- _PROBLEM REQUIREMENTS_
Your answer must match the entries below word for word.

(Entries taken from a collection)
----
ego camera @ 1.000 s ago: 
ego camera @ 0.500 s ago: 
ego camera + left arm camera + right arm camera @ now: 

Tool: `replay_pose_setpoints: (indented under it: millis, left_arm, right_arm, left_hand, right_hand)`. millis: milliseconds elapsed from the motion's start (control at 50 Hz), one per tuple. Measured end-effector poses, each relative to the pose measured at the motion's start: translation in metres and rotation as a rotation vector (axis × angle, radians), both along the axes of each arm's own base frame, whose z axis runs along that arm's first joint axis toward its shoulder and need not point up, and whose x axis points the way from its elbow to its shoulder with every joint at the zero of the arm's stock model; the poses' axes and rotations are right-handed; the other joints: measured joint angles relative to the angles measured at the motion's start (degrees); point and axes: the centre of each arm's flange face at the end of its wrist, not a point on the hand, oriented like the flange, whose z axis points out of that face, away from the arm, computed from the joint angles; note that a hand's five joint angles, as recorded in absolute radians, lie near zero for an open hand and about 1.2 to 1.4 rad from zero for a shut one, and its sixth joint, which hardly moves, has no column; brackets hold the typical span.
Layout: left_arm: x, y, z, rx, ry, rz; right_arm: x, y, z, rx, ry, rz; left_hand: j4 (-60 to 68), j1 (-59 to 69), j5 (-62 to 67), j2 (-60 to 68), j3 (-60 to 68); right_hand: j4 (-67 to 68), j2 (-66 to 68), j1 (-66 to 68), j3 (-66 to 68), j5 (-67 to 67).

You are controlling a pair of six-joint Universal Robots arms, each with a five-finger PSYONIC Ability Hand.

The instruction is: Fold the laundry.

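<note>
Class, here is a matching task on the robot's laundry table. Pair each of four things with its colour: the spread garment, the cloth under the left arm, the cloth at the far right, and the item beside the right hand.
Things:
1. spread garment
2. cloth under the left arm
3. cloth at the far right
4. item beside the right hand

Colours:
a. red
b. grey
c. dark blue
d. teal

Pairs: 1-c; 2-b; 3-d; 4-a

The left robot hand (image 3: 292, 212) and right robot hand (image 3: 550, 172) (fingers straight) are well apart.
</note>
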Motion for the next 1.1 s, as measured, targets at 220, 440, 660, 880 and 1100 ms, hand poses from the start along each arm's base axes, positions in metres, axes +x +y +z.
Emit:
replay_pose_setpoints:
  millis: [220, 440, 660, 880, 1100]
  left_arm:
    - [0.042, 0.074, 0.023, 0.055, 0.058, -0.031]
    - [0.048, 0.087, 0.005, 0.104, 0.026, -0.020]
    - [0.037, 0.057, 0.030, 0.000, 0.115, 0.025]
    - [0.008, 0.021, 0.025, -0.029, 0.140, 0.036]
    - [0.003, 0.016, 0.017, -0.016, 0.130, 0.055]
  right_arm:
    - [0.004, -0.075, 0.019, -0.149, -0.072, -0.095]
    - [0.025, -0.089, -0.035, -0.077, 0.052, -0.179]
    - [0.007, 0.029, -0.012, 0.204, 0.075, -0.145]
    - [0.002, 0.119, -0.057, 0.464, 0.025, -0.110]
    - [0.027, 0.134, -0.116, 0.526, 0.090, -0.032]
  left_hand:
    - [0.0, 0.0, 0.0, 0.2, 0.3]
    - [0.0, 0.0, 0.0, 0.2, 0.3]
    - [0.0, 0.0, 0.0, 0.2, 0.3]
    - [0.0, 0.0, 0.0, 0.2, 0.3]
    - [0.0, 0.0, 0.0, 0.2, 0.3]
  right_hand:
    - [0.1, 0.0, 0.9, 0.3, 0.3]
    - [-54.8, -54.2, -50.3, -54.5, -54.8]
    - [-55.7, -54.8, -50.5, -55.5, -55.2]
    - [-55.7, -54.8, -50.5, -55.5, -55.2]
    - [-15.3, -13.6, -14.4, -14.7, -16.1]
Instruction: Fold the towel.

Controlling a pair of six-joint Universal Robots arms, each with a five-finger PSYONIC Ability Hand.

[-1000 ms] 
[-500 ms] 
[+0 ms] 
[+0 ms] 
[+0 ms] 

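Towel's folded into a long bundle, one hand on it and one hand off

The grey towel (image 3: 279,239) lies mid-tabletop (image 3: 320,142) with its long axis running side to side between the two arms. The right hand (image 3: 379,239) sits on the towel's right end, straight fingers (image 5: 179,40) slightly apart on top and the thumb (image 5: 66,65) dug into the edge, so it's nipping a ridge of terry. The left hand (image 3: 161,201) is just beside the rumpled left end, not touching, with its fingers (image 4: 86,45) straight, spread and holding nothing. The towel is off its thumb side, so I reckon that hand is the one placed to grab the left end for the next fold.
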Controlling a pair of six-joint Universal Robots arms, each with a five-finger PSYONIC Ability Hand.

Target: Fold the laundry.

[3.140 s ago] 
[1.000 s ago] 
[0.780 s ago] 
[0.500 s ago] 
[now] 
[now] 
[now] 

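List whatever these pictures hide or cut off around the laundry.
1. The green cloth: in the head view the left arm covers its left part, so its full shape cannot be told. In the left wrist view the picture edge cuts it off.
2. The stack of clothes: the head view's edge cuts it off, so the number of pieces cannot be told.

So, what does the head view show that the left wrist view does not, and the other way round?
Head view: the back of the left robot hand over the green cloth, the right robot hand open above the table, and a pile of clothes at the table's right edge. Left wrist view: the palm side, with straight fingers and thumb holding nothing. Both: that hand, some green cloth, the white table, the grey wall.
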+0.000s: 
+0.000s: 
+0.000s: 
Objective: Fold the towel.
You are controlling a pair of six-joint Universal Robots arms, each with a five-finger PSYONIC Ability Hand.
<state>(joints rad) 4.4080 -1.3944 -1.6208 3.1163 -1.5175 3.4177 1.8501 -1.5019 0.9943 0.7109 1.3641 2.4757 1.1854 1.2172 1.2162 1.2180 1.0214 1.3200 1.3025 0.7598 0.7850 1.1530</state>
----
- _ANSWER SPACE_
ego camera @ 1.000 s ago: 
ego camera @ 0.500 s ago: 
ego camera + left arm camera + right arm camera @ now: 

Tool: `replay_pose_setpoints: (indented under it: millis, left_arm, right_arm, left_hand, right_hand)`. millis: milliseconds elapsed from the motion's start (control at 50 Hz), one per tuple. Measured end-effector poses, each relative to the pose measured at the motion's start: translation in metres and rotation as a rotation vector (axis × angle, radians), both along the axes of each arm's own base frame, whose z axis runs along that arm's first joint axis toward its shoulder and need not point up, and whose x axis points the way from its elbow to its shoulder with every joint at the zero of the arm's stock model; the poses' axes and rotations are right-handed; the other joints: measured joint angles relative to the angles measured at the motion's start (degrees); point and axes: the centre of each arm's flange face at the end of its wrist, not a point on the hand, oriented like the flange, whose z axis points out of that face, away from the arm, computed from the joint angles; note that a hand's five joint angles, as recorded in absolute radians, lie near zero for an open hand and about 1.2 to 1.4 rad from zero for a shut one, and its sixth joint, which hardly moves, has no column; brackets hold the typical span.
Layout: left_arm: x, y, z, rx, ry, rz; right_arm: x, y, z, rx, ry, rz; left_hand: j4 (-60 to 68), j1 (-59 to 69), j5 (-62 to 67), j2 (-60 to 68), j3 (-60 to 68); right_hand: j4 (-67 to 68), j2 (-66 to 68), j1 (-66 to 68), j3 (-66 to 68), j5 (-67 to 67).

You are controlling a pair of six-joint Universal Robots arms, each with a five-finger PSYONIC Ability Hand.

The instruction is: Fold the laundry.

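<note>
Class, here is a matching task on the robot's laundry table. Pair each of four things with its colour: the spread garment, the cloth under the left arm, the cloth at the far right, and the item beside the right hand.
Things:
1. spread garment
2. cloth under the left arm
3. cloth at the far right
4. item beside the right hand

Colours:
a. red
b. grey
c. dark blue
d. teal

Pairs: 1-c; 2-b; 3-d; 4-a

The left robot hand (image 3: 292, 212) and right robot hand (image 3: 550, 172) (fingers straight) are well apart.
</note>
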Motion for the next 1.1 s, as measured, targets at 220, 440, 660, 880 and 1100 ms, hand poses from the start along each arm's base axes, positions in metres, axes +x +y +z.
Emit:
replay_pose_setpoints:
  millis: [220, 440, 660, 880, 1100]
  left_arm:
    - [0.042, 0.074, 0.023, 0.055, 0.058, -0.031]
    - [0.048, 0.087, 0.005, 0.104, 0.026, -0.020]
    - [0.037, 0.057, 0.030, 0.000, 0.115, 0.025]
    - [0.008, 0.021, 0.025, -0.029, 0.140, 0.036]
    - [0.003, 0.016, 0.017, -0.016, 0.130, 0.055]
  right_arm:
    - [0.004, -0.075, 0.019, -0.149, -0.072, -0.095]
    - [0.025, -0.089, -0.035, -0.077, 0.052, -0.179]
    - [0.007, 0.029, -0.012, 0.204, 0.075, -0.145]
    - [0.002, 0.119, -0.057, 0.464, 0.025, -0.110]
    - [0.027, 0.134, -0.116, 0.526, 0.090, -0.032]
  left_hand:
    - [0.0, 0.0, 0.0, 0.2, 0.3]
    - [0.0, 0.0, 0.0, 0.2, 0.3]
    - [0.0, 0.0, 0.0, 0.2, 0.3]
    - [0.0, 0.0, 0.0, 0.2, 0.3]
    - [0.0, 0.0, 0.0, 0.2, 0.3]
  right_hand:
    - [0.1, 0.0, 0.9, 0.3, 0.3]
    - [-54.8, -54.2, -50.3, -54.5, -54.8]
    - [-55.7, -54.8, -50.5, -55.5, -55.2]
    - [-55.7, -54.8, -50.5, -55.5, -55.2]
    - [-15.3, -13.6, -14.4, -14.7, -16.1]
Instruction: Fold the towel.

Controlling a pair of six-joint Universal Robots arms, each with a five-finger PSYONIC Ability Hand.

[-1000 ms] 
[-500 ms] 
[+0 ms] 
[+0 ms] 
[+0 ms] 

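Towel's folded into a long bundle, one hand on it and one hand off

The grey towel (image 3: 279,239) lies mid-tabletop (image 3: 320,142) with its long axis running side to side between the two arms. The right hand (image 3: 379,239) sits on the towel's right end, straight fingers (image 5: 179,40) slightly apart on top and the thumb (image 5: 66,65) dug into the edge, so it's nipping a ridge of terry. The left hand (image 3: 161,201) is just beside the rumpled left end, not touching, with its fingers (image 4: 86,45) straight, spread and holding nothing. The towel is off its thumb side, so I reckon that hand is the one placed to grab the left end for the next fold.
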Controlling a pair of six-joint Universal Robots arms, each with a five-finger PSYONIC Ability Hand.

Target: Fold the laundry.

[3.140 s ago] 
[1.000 s ago] 
[0.780 s ago] 
[0.500 s ago] 
[now] 
[now] 
[now] 

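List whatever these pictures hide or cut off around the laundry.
1. The green cloth: in the head view the left arm covers its left part, so its full shape cannot be told. In the left wrist view the picture edge cuts it off.
2. The stack of clothes: the head view's edge cuts it off, so the number of pieces cannot be told.

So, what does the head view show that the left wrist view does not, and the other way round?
Head view: the back of the left robot hand over the green cloth, the right robot hand open above the table, and a pile of clothes at the table's right edge. Left wrist view: the palm side, with straight fingers and thumb holding nothing. Both: that hand, some green cloth, the white table, the grey wall.
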+0.000s: 
+0.000s: 
+0.000s: 
Objective: Fold the towel.
You are controlling a pair of six-joint Universal Robots arms, each with a five-finger PSYONIC Ability Hand.
<state>(joints rad) 4.4080 -1.3944 -1.6208 3.1163 -1.5175 3.4177 1.8501 -1.5019 0.9943 0.7109 1.3641 2.4757 1.1854 1.2172 1.2162 1.2180 1.0214 1.3200 1.3025 0.7598 0.7850 1.1530</state>

Work on this exercise is now complete.